> [SOURCE MATERIAL]
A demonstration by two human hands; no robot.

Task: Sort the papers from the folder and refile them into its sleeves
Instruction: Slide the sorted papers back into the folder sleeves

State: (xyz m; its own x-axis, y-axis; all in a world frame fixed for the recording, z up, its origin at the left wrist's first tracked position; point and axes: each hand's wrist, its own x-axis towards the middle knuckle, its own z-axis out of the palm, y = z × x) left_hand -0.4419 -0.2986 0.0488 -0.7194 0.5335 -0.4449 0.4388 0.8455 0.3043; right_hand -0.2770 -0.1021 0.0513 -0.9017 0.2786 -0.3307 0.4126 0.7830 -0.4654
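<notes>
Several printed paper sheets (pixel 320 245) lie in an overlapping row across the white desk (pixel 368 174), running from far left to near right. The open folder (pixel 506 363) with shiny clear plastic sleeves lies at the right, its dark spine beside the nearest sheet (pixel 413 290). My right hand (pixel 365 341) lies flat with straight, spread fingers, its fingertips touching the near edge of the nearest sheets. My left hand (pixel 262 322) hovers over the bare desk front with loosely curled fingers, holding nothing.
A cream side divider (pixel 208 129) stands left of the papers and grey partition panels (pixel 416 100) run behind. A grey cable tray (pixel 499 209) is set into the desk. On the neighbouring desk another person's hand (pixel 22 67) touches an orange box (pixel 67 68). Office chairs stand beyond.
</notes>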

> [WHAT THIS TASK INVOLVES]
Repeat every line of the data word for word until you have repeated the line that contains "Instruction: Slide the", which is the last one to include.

> [RESULT FOR THIS EXERCISE]
A demonstration by two human hands; no robot.

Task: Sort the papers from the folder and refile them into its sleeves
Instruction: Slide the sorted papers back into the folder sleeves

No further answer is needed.